Nothing but the lines from the one with "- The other" down to the one with "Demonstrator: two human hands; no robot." should be returned, exactly and with both ends included, from the material below.

DATASET EXCERPT —
....

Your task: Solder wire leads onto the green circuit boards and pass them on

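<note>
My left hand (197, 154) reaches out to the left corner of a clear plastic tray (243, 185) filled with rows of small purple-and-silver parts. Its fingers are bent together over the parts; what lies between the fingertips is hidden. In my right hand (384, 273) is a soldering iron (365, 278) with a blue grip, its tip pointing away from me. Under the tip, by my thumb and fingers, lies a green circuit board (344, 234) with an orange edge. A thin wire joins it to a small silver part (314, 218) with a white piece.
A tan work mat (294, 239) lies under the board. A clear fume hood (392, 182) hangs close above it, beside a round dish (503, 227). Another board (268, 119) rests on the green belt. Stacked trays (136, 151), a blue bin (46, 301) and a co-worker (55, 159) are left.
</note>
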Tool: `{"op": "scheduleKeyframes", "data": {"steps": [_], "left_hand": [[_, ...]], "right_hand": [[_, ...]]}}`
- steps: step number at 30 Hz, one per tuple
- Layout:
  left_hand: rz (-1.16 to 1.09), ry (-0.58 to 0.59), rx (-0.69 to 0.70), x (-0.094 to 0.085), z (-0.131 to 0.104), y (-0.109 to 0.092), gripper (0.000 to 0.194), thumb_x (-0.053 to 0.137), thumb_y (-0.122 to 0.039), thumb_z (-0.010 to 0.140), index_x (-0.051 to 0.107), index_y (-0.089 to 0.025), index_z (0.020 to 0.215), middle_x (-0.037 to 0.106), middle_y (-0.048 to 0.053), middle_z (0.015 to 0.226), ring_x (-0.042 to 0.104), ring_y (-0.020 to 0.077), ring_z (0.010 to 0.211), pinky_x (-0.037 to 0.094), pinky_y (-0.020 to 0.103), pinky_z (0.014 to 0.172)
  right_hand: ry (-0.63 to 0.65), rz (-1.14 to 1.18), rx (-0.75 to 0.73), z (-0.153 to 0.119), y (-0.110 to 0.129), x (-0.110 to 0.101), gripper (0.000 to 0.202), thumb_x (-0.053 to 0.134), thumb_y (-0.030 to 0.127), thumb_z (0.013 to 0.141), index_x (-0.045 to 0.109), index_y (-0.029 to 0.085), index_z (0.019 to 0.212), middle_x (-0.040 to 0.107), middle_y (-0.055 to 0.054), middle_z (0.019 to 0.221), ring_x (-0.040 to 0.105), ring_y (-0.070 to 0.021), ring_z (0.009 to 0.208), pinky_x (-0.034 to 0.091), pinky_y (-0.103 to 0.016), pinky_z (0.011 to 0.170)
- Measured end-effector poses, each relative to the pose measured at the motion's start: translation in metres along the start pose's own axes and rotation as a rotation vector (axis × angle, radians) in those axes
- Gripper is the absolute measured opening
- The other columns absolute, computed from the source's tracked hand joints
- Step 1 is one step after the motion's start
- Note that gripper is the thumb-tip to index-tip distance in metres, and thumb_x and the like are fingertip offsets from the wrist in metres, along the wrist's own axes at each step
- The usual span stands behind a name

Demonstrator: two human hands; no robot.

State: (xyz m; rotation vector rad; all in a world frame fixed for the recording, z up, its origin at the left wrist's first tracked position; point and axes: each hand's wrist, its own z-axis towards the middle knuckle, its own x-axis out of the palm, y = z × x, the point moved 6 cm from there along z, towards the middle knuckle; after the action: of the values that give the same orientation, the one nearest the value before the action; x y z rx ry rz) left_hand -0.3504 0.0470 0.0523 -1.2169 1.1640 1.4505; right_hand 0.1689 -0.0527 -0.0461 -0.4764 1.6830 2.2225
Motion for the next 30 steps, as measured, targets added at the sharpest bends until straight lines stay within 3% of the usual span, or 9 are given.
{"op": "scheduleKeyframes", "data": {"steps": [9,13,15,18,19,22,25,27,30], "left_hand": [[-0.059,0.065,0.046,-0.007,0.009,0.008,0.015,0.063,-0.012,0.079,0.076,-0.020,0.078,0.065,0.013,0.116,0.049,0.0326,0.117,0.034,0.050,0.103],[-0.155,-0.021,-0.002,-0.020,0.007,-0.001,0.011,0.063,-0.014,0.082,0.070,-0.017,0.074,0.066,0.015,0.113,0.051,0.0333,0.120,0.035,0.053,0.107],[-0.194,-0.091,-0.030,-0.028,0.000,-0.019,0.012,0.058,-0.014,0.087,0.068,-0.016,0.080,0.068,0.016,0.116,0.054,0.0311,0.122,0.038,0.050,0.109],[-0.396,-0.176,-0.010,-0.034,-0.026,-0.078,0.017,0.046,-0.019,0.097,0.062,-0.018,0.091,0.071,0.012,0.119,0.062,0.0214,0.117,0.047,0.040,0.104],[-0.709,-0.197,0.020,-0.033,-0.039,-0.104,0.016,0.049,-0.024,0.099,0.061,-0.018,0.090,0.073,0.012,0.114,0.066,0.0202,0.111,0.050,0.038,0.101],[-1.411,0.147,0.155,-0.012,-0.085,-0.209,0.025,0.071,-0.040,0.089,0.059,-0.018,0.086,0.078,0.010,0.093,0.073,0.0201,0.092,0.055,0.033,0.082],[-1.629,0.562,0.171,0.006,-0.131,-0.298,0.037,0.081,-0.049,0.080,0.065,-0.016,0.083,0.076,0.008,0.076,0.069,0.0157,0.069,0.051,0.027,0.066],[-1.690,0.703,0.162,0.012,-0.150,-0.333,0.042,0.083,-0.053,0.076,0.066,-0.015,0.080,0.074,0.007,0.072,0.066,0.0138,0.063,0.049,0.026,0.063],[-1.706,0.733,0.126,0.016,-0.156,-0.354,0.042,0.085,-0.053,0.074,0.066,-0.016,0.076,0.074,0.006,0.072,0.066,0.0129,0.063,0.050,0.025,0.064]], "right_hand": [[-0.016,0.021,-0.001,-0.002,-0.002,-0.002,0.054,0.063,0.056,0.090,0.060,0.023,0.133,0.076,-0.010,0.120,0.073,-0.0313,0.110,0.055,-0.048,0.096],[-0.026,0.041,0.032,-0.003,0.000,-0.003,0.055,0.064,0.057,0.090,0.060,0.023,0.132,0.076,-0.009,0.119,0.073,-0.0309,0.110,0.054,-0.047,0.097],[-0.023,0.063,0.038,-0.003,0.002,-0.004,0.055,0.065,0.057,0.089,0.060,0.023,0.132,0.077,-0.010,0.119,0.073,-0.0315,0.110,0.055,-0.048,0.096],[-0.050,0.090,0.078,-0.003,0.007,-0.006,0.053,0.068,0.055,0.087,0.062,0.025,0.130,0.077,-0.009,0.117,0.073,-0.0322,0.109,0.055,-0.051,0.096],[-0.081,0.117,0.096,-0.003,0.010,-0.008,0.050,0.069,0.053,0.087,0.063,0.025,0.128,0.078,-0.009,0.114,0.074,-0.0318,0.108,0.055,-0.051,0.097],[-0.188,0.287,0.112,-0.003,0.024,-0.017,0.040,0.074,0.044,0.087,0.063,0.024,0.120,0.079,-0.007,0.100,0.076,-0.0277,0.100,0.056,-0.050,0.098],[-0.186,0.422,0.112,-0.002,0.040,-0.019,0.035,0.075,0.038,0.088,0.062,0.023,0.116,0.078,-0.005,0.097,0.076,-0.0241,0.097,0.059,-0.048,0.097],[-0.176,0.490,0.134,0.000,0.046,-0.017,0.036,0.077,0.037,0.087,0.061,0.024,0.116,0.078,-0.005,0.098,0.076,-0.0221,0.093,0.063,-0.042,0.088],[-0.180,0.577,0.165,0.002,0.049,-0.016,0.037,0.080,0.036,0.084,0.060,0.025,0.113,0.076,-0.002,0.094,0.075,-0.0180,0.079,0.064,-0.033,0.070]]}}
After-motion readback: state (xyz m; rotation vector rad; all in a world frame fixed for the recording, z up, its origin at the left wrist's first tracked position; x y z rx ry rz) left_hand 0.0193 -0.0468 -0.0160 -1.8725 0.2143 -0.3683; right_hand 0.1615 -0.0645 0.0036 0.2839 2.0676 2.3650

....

YOUR SOLUTION —
- The other columns absolute, computed from the source's tracked hand joints
- Step 1 is one step after the motion's start
- Note that gripper is the thumb-tip to index-tip distance in metres, and thumb_x and the like are fingertip offsets from the wrist in metres, along the wrist's own axes at each step
- The usual span stands behind a name

Demonstrator: two human hands; no robot.

This answer has no further content.